YOUR OBJECTIVE: Find the lines below holding the word "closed" and copy each of them.

- - - -

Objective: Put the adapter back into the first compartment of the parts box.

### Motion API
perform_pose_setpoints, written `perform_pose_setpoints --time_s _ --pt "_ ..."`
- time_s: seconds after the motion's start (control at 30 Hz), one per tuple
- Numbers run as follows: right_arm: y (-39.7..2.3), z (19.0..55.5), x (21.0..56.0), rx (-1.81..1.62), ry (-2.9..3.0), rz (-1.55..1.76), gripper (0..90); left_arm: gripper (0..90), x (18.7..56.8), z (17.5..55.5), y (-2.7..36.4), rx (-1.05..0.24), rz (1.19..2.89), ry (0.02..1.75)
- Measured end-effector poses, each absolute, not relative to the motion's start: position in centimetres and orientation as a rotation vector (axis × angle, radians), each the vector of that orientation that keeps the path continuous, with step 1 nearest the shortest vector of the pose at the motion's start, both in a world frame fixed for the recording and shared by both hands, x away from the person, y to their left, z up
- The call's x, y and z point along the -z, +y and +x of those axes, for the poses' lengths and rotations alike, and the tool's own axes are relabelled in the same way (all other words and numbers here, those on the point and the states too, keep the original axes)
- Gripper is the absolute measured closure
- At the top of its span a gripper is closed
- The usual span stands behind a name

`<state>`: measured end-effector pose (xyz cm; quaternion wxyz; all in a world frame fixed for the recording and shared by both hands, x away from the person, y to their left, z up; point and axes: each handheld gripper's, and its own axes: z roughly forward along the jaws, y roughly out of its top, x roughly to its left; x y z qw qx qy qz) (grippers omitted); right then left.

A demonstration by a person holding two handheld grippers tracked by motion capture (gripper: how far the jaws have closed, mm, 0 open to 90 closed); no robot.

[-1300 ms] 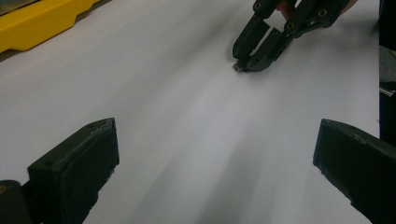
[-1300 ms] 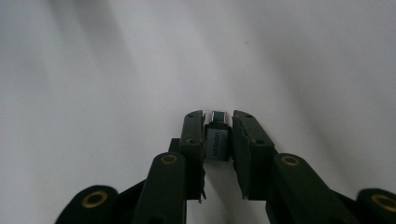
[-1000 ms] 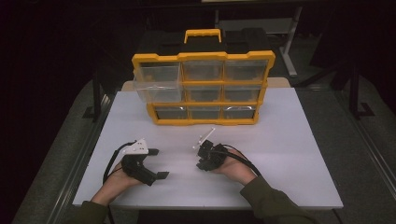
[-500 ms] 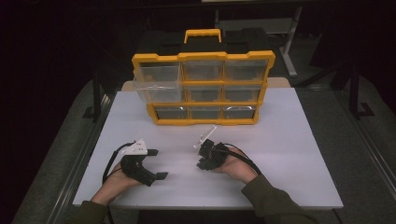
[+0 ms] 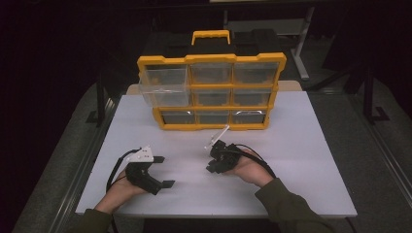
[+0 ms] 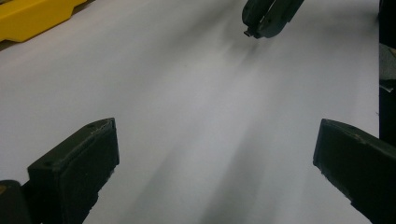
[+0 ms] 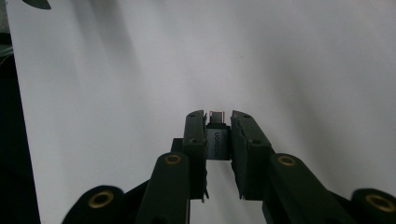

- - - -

WRITTEN RESPONSE:
- At the top of its span a gripper is closed
A demonstration by a person holding two handheld grippers tracked by motion capture (gripper: how far the jaws have closed, mm, 0 open to 90 closed); no robot.

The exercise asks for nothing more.